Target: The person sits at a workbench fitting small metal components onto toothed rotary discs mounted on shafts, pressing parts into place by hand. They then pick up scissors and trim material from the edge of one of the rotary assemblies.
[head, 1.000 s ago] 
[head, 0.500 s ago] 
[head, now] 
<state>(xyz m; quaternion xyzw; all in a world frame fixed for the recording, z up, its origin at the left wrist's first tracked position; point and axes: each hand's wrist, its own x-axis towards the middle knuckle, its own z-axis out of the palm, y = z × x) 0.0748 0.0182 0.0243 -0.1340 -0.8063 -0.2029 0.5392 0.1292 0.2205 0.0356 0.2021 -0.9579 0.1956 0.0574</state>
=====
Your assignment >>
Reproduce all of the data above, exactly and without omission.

Result >>
Target: The person sits at a workbench fitting small metal components onto toothed rotary discs mounted on shafts, pressing parts into place by hand. They then pick up scissors and trim material from the edge of one of the rotary assemblies.
[head, 1.000 s ago] 
[head, 0.500 s ago] 
[head, now] 
<state>(xyz m; quaternion xyzw; all in a world frame fixed for the recording, z up, its origin at the left wrist's first tracked position; point and axes: each hand's wrist, its own x-axis towards the middle knuckle, its own z-axis out of the palm, y = z × x) 0.0748 0.0182 0.0243 -0.1340 -0.8063 -0.2029 0.5392 0.1292 0.2205 0.0356 0.2021 -0.9579 0.1956 0.0574</state>

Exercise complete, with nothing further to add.